Task directions: Set down the material exactly as given, please, from its first line through the line that includes "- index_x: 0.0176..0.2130".

Source records:
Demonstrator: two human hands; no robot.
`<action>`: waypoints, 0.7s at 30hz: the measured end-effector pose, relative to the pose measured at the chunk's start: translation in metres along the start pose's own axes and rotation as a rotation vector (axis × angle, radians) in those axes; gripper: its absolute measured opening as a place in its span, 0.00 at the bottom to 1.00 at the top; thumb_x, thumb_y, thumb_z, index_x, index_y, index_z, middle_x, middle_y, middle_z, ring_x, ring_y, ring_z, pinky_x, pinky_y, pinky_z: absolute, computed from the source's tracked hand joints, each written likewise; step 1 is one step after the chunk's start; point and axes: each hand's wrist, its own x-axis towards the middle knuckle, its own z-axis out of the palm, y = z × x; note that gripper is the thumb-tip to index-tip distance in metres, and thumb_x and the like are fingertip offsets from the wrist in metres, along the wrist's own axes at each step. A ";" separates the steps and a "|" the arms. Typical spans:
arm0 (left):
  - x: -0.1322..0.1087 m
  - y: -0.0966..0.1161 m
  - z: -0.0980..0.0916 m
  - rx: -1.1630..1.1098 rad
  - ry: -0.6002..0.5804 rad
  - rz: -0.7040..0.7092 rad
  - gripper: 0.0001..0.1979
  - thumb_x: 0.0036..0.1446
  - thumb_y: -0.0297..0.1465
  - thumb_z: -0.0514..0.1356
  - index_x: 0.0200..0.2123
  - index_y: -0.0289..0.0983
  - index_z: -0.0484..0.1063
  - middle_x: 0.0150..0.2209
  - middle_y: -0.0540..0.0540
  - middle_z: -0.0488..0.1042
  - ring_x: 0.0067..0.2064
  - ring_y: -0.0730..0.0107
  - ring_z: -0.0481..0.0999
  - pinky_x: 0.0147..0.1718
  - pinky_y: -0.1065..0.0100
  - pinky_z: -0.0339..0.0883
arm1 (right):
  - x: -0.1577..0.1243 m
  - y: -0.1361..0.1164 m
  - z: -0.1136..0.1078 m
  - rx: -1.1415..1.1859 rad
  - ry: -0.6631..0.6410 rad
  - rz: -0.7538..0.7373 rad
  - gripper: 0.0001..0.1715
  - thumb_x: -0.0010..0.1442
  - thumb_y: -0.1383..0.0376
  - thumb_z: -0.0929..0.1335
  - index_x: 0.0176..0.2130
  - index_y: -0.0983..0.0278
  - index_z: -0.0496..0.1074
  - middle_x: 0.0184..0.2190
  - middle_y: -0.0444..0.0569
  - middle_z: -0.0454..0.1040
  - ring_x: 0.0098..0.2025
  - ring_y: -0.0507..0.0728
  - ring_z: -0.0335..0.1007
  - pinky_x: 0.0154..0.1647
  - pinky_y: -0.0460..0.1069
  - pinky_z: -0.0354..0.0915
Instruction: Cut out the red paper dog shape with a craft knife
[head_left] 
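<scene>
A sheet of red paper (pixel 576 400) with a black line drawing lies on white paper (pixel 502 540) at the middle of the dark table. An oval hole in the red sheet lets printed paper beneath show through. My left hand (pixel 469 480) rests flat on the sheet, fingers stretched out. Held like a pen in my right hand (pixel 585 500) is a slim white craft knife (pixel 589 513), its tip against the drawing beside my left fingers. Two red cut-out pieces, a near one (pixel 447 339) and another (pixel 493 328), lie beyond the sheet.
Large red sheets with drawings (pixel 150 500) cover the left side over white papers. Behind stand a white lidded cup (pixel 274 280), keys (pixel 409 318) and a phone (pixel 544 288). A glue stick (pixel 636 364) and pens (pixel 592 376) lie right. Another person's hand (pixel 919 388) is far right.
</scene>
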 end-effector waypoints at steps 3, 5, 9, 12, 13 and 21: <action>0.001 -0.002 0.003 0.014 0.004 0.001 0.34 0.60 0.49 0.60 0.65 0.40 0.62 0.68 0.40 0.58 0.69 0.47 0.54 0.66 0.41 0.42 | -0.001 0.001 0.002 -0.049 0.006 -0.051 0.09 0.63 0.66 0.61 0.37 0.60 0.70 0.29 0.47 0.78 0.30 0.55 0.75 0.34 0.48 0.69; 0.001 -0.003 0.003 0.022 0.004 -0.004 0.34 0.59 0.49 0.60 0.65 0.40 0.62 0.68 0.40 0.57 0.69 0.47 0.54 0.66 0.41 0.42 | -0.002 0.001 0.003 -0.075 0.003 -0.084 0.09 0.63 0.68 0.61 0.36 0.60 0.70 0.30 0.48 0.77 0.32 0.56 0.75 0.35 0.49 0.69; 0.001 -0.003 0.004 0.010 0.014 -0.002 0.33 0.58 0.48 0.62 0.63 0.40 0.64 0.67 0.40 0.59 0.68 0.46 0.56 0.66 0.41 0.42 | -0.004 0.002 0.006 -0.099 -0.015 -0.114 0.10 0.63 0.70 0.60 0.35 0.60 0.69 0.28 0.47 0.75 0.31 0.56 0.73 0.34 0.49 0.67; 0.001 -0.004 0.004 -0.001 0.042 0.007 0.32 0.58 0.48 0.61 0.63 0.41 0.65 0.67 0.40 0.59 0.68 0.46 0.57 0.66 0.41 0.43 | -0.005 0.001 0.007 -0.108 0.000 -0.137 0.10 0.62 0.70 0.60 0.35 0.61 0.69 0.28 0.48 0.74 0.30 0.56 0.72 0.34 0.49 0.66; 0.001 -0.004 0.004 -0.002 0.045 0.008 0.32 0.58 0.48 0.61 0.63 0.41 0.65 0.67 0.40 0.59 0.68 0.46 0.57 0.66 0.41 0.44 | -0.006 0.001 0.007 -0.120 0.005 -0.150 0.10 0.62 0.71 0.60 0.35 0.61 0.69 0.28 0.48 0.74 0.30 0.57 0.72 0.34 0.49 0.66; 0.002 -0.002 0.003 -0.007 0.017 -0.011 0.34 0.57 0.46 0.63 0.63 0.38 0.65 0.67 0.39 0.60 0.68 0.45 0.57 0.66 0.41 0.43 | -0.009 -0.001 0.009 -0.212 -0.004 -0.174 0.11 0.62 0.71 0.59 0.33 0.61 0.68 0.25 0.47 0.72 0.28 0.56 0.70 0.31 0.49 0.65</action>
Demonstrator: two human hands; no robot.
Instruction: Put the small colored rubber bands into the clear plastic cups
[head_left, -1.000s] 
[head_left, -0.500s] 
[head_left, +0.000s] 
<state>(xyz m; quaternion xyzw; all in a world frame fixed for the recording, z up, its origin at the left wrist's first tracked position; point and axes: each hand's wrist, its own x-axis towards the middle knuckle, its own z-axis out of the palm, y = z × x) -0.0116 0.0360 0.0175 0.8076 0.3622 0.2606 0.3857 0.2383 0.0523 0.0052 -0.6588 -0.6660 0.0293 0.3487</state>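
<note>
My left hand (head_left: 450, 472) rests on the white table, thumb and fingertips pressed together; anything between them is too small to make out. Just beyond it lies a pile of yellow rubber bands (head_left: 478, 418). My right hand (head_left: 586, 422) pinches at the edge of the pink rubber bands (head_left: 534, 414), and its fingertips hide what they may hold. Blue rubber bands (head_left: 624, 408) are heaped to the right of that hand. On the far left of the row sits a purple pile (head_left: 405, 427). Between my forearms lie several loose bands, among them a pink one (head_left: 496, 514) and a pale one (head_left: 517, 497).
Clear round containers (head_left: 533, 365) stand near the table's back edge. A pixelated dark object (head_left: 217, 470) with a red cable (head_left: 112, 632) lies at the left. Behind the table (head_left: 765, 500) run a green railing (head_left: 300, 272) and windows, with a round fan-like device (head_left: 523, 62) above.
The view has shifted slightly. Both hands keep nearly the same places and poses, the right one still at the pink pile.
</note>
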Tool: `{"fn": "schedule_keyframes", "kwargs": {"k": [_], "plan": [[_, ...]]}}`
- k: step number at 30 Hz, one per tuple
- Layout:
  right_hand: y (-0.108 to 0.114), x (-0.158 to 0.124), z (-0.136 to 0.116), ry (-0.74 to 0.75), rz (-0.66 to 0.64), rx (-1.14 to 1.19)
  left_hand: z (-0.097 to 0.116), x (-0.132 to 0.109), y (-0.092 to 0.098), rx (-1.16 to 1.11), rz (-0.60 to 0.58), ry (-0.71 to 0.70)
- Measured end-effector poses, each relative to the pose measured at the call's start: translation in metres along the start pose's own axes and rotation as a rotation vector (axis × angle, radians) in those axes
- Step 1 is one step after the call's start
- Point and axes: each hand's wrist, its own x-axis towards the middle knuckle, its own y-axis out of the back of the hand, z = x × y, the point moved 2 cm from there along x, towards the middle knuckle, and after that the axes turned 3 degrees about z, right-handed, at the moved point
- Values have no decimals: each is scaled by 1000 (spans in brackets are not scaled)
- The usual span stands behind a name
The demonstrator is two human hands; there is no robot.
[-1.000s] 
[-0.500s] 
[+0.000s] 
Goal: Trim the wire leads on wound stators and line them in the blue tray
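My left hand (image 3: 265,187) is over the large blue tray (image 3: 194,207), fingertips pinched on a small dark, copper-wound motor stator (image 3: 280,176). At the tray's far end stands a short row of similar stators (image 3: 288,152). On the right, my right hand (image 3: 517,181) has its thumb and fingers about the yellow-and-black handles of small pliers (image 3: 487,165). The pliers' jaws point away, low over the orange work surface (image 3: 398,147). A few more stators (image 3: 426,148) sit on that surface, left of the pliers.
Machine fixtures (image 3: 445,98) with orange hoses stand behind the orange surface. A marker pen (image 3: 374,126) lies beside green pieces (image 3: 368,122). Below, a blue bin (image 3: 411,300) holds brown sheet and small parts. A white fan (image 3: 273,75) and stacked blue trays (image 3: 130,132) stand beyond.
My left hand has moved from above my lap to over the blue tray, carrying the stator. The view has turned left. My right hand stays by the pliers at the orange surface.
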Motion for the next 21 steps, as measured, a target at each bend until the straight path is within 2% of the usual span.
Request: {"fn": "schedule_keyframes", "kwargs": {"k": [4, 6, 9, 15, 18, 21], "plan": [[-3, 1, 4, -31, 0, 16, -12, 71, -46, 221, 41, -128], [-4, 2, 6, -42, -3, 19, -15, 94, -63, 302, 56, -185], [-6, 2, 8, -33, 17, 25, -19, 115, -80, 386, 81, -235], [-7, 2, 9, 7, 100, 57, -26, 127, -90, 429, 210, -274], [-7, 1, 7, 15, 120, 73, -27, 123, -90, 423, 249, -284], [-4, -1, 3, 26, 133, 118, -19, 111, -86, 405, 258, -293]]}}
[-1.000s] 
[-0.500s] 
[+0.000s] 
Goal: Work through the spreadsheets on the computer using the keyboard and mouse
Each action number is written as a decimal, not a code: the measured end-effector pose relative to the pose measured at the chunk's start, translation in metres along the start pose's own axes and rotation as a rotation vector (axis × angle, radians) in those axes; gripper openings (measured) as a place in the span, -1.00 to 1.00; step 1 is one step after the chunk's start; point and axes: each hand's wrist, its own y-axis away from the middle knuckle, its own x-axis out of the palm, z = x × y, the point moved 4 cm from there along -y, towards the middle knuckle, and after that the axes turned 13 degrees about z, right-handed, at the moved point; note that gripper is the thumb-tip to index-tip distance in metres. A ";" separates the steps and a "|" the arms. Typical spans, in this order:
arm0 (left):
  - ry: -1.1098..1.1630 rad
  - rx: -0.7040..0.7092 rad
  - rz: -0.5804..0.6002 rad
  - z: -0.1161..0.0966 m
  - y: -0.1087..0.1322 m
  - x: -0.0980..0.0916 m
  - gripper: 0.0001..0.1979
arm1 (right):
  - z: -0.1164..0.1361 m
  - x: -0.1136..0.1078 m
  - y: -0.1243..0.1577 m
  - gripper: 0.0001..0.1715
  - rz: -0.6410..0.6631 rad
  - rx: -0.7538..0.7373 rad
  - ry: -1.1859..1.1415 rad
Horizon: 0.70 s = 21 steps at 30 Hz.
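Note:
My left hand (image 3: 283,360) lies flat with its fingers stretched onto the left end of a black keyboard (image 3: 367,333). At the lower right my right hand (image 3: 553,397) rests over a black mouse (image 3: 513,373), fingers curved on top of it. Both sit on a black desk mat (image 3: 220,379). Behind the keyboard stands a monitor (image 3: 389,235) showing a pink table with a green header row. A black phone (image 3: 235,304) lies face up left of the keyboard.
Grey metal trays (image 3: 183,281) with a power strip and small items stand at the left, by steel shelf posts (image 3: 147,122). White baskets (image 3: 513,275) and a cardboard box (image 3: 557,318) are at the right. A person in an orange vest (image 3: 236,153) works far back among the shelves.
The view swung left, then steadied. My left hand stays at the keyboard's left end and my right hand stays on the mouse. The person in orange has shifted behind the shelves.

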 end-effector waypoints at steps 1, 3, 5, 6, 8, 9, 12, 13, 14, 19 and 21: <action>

Problem solution:
Demonstrator: two human hands; no robot.
`<action>`: waypoints, 0.7s at 30hz: the measured end-effector pose, relative to the pose measured at the chunk's start: translation in metres along the start pose's own axes and rotation as a rotation vector (axis × angle, radians) in those axes; gripper: its absolute measured opening as a place in its span, 0.00 at the bottom to 1.00 at the top; thumb_x, thumb_y, thumb_z, index_x, index_y, index_z, middle_x, middle_y, middle_z, ring_x, ring_y, ring_z, pinky_x, pinky_y, pinky_z: absolute, computed from the source's tracked hand joints, each written likewise; step 1 is one step after the chunk's start; point and axes: each hand's wrist, its own x-axis towards the middle knuckle, its own z-axis out of the palm, y = z × x; note that gripper is the thumb-tip to index-tip distance in metres, and thumb_x and the like are fingertip offsets from the wrist in metres, along the wrist's own axes at each step. A ";" separates the steps and a "|" the arms. Typical spans:
arm0 (left):
  - x: -0.1322..0.1087 m
  - y: -0.0966..0.1161 m
  - z: -0.0980..0.0916 m
  - rx: -1.1630..1.1098 rad
  - ry: -0.6002..0.5804 rad
  - rz: -0.7040..0.7092 rad
  - gripper: 0.0001..0.1979
  - thumb_x: 0.0036..0.1446
  - thumb_y: -0.0297..0.1465
  - thumb_z: -0.0514..0.1356
  - index_x: 0.0200..0.2123
  - index_y: -0.0289..0.0983
  - index_z: -0.0484..0.1063
  - middle_x: 0.0150..0.2209
  - middle_y: -0.0540..0.0540
  - middle_z: -0.0488..0.1042
  - ring_x: 0.0067..0.2064
  - ring_y: -0.0730..0.0107
  - ring_z: -0.0481..0.0999
  - pinky_x: 0.0147..0.1718
  - pinky_y: -0.1065..0.0100
  - pinky_z: -0.0339..0.0883
arm1 (right):
  - x: -0.1577..0.1243 m
  - y: -0.1361..0.1164 m
  - z: -0.1136..0.1078 m
  - rx: -1.1415..1.1859 rad
  - ry: -0.6631..0.6410 rad
  - rz: -0.7538..0.7373 rad
  - gripper: 0.0001..0.1715
  - thumb_x: -0.0010..0.1442
  - thumb_y: -0.1383..0.0376
  - thumb_z: -0.0929..0.1335
  - index_x: 0.0176..0.2130

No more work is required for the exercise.